- Developers: Pack-In-Video (NES/TG-16) Dynamix (MS-DOS) Silent Software (C64)
- Publishers: JP: Nichibutsu; NA: Activision;
- Designer: Tony Van (NES)
- Composer: Kenji Yoshida (TG-16)
- Platforms: Commodore 64, NES, MS-DOS, PC Engine
- Release: MS-DOSNA: December 1989; TurboGrafx-16JP: September 28, 1990; Commodore 64NA/EU: 1990; NESJP: July 19, 1991; NA: January 1992; EU: 1992;
- Genres: Side-scrolling, shooter, action-adventure
- Mode: Single-player

= Die Hard (video game) =

1991 video game

 is the name of four video games, one released for MS-DOS systems in 1989, one released for the Commodore 64 in 1990, one released for the PC Engine in 1990 and the other for the NES in 1991 by Activision. Its gameplay is based on the 1988 film of the same name. During the game, the player rescues hostages and battles with terrorists from a top view perspective at Nakatomi Plaza in Los Angeles.

==Plot==
John McClane decides to visit his wife Holly in Nakatomi Plaza, only to discover that she is taken hostage on the 30th floor, along with a number of other hostages. The terrorist leader, Hans Gruber, is after the money locked away in a safe on the 30th floor. His hacker, Theo, is slowly breaking the locks into the vault. McClane decides to fight the terrorists on his own, ascending the building as he does so.

==Gameplay (NES)==
There are 40 terrorists scattered throughout the building, and John McClane's task is to clear each floor of terrorists, and using the stairwell or the express elevator to travel between floors 31 and 35 (with more floors being unlocked in "Advanced" mode). By shooting at grids in the wall, John is also able to climb in the vents, dropping into a designated spot or moving down or up a floor.

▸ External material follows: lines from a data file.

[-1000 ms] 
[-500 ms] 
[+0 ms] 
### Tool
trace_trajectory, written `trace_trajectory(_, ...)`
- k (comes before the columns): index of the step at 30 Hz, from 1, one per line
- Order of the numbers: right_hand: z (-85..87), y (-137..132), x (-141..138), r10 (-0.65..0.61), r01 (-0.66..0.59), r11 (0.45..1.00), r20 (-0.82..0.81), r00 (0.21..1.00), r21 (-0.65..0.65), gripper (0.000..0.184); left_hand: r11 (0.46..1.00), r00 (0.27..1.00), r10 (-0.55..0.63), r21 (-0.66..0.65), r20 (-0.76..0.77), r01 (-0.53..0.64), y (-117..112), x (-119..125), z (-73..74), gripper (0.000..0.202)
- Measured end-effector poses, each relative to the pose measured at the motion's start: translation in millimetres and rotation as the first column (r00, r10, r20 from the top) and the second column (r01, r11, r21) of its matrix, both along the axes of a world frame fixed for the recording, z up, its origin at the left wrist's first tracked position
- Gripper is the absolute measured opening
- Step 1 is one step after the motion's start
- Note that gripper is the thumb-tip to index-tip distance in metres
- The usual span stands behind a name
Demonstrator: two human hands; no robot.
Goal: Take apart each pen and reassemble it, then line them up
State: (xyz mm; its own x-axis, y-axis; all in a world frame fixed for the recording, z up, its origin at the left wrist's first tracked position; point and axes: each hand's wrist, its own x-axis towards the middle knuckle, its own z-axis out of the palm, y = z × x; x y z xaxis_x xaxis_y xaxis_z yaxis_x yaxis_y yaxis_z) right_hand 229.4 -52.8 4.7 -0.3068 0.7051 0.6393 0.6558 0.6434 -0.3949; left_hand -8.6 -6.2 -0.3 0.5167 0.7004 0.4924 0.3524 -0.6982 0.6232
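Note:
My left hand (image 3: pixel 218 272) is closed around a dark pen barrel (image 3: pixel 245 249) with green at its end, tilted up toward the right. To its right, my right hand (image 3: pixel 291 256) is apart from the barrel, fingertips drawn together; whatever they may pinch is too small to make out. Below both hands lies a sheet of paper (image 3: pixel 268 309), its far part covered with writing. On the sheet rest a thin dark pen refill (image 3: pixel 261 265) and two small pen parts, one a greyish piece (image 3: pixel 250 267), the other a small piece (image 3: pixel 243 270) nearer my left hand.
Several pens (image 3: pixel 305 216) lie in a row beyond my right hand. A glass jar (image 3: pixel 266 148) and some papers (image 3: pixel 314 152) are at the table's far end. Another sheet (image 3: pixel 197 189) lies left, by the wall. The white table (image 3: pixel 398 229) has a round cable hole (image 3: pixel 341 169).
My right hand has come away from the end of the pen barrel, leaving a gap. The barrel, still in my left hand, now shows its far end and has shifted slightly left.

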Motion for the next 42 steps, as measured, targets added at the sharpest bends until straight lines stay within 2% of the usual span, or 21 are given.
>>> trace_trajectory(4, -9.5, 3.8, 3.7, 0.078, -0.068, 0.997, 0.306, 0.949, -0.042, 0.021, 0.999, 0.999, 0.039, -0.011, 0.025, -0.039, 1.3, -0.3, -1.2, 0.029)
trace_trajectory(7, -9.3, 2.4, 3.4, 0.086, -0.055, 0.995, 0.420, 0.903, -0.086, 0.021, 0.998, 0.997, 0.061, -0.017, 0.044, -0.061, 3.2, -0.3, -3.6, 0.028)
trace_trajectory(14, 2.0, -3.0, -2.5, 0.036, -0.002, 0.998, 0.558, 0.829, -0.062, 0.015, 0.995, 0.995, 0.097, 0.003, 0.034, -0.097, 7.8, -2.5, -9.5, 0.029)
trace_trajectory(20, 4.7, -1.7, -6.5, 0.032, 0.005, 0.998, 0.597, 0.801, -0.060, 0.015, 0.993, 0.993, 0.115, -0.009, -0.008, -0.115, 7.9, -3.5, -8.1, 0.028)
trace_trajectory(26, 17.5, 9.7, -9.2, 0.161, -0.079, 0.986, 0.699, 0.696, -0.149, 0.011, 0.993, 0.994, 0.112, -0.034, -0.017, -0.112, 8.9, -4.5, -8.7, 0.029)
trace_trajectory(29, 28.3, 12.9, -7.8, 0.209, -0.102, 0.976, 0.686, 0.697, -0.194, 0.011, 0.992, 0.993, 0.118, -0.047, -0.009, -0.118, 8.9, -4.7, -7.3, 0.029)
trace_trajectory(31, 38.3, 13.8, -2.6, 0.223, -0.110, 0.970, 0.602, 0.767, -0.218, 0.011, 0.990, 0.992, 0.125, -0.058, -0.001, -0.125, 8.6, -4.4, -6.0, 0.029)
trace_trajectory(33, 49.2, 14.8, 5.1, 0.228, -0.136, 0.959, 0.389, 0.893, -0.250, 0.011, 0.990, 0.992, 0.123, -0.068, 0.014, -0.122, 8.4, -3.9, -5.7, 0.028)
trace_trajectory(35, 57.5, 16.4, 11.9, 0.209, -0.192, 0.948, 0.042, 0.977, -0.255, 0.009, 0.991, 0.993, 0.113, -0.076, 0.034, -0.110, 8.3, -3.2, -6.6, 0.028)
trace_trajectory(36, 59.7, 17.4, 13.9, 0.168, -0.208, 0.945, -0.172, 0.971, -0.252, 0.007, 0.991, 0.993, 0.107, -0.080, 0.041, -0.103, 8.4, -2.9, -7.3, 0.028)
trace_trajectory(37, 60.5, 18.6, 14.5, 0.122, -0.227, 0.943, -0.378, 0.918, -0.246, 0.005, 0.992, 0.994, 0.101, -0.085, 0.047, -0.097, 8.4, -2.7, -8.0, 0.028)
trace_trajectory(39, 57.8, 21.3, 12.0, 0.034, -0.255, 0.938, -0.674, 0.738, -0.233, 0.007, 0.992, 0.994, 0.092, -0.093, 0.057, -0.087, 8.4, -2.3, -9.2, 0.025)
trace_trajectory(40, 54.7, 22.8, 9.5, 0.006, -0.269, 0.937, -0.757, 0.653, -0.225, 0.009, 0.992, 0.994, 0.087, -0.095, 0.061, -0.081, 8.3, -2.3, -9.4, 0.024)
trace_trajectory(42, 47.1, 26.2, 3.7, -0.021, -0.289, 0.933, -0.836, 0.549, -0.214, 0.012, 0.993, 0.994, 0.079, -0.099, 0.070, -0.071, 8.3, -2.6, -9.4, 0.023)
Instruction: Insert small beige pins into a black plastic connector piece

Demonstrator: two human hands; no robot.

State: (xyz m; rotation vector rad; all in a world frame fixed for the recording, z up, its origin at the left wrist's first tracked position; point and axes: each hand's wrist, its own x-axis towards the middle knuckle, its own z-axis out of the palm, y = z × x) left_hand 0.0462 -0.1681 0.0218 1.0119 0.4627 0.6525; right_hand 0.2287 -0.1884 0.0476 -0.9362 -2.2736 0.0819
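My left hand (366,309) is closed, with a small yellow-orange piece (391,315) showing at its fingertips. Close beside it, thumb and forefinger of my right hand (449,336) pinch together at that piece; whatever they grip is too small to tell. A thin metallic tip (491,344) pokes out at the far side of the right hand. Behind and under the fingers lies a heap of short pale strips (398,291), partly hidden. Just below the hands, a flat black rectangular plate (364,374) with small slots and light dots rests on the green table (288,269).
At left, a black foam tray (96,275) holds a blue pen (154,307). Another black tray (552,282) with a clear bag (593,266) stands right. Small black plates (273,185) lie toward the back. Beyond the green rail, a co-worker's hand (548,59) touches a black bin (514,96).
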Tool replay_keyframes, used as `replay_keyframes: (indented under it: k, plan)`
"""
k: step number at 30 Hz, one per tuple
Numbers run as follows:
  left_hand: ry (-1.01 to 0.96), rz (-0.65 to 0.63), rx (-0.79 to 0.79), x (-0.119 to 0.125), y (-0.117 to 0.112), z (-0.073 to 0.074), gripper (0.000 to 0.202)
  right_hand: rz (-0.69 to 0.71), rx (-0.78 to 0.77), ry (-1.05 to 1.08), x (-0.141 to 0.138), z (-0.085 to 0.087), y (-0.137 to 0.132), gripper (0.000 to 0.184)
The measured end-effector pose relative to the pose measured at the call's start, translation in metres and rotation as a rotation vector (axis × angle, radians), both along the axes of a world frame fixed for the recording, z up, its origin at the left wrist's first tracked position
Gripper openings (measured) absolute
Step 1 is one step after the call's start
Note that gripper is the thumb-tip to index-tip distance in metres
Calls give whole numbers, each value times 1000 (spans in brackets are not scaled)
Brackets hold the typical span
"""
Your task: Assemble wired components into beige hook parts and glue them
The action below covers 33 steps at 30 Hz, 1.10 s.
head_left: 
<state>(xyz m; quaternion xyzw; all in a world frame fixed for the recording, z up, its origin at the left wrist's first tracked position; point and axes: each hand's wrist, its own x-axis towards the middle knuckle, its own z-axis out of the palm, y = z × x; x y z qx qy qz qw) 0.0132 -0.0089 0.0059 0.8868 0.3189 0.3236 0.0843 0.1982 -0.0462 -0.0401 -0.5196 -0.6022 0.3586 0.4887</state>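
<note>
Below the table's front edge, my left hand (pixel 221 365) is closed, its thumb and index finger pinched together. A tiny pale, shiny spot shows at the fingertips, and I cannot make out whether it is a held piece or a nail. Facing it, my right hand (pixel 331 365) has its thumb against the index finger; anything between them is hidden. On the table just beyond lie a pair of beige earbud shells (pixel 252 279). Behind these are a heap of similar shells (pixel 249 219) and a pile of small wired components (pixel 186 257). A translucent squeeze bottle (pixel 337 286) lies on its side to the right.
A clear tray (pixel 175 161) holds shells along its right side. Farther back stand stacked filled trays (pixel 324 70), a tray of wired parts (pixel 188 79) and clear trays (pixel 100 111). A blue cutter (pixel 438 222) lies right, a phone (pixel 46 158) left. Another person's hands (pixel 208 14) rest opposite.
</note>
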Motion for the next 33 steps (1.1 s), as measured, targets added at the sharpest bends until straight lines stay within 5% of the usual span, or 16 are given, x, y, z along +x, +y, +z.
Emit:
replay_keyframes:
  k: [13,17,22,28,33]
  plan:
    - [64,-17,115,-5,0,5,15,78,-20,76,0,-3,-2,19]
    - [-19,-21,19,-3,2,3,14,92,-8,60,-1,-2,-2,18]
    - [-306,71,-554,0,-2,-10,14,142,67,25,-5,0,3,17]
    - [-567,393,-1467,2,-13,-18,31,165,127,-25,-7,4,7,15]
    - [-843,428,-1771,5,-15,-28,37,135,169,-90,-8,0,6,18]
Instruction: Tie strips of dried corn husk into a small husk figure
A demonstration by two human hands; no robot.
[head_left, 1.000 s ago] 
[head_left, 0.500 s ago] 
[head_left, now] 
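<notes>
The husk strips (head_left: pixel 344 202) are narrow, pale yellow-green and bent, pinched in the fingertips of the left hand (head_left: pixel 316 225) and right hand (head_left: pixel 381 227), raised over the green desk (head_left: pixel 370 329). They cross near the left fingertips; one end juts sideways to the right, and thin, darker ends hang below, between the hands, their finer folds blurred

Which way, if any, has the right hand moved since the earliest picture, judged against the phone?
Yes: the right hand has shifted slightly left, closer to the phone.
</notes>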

At the start of the game, the player character can only use a pistol (with 15 bullets) and his fists to dispose of enemies, but later acquires several weapons, such as submachine guns, explosives, rocket launchers, flamethrowers and flashbangs which the terrorists can also use. When McClane is shot, a few picked up items can drop where he must pick them up again. The player's bullets have minimal range, and due to the control scheme can only be aimed at 90- or 45-degree angles. However once acquired, the submachine gun can also fire a spray of bullets in an arc, allowing for more firing angles. McClane's health, which is drained by bullet wounds, can be restored by collecting soda cans from enemies, snack machines (by shooting several bullets at them) or empty rooms. The player loses the game when all life is lost.

The player has about four minutes before one of the six locks are opened, but can gain more time by destroying the main computer on the fourth floor. Once all the locks have been opened, the vault is opened and the game's final battle is triggered. The player has only a few minutes to go to the 30th floor, for a final confrontation with Karl, Hans, and any of the 40 terrorists left alive.

During the game, the player is initially aware of Hans shouting orders to his guards through a two-way radio. After the second lock is opened, Hans will tell everyone to not use the radio. Also notable is the "foot meter". The meter starts out full, but will eventually decrease if the player character steps on shattered glass or runs around. If the meter becomes empty, McClane will walk much slower than he does when the foot meter is full. It can be restored by collecting med-kits.

The game features cinematic sequences, which change the story depending on which actions the player takes. For example, if there is less than one minute left, and the player defeats Karl, the last scene with John and Holly will tell the player the roof has been destroyed by the helicopter sent by Hans.

==Version differences==
The NES and PC Engine ports of the game are played from a top-down perspective. The Commodore 64 port shows a side view of the player in a side-scrolling format. The camera remains fixed behind the player at all times in the DOS port.

The PC Engine/TurboGrafx-16 version was developed by Pack-In-Video and published by Nichibutsu. This version saw its early life as an entirely different game in an overhead action-shooter format. At some point, to draw attention and boost sales, Nihon secured the Die Hard license and made many changes to the original product, including character models and the plot, to coincide with the film. Because of this, the game takes several liberties with the source material, such as McClane fighting his way through a jungle, then a Vietnamese river while shooting an assortment of generic enemies such soldiers, Vietnamese troops and security guards before finally reaching the basement of Nakatomi Plaza to climb to the top a destroy an enemy attack helicopter to rescue his wife, Holly. Also in this version, Hans Gruber only appears in a cutscene; John never fights him directly.